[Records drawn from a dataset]
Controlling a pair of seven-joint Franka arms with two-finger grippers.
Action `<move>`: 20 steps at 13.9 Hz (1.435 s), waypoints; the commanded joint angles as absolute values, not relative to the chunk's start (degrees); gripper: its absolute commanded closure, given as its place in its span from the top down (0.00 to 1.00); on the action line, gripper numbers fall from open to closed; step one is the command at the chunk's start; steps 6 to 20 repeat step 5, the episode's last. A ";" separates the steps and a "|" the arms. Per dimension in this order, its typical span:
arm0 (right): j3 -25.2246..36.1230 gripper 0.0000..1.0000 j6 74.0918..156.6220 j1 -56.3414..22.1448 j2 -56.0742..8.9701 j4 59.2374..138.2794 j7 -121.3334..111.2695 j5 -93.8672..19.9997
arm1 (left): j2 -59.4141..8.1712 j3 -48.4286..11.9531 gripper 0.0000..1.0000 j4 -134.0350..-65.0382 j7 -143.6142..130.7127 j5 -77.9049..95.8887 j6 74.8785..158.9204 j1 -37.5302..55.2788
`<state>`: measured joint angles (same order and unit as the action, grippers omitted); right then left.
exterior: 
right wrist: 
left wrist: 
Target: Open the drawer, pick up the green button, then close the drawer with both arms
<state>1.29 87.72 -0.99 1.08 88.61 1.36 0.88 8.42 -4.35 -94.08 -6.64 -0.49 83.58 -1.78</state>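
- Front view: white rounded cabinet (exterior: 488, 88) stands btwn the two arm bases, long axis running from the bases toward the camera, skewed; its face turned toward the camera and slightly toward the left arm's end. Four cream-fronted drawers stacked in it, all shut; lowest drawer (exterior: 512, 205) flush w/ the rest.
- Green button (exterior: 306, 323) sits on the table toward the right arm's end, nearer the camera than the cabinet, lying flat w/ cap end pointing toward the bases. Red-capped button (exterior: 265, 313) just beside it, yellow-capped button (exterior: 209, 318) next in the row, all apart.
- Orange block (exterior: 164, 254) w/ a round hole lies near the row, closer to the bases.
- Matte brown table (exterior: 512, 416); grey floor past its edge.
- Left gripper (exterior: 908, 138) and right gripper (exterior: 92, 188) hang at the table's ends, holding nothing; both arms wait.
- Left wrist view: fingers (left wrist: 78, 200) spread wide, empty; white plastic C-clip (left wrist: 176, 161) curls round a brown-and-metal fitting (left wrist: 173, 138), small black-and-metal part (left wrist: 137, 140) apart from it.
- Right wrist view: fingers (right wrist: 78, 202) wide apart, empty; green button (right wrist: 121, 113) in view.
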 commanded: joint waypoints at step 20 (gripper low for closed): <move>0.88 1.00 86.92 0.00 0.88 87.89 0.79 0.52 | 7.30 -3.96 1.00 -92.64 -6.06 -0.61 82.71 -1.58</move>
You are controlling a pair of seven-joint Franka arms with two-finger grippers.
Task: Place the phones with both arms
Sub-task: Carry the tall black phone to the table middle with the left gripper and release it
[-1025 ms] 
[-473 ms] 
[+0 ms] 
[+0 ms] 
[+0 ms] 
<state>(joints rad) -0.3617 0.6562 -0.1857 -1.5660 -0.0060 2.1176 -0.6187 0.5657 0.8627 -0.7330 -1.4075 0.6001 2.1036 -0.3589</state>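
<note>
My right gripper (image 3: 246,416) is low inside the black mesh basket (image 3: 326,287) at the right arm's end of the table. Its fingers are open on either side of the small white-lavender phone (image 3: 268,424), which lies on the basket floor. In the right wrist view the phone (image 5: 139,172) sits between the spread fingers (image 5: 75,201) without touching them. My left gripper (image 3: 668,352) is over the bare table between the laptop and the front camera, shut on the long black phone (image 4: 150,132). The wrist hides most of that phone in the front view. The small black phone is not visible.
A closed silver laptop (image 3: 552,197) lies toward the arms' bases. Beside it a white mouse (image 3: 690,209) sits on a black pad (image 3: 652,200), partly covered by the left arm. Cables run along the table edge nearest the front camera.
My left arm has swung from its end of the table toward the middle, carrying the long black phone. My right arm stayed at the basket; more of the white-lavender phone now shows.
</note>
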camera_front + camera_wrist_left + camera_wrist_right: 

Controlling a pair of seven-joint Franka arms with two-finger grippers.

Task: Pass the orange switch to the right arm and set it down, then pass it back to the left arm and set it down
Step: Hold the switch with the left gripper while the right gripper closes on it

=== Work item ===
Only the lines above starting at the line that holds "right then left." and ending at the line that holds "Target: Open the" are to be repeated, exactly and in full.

=== Reply to the task ===
`<state>`: measured joint angles (same order and unit as the action, grippers omitted); right then left.
exterior: 
right wrist: 
left wrist: 
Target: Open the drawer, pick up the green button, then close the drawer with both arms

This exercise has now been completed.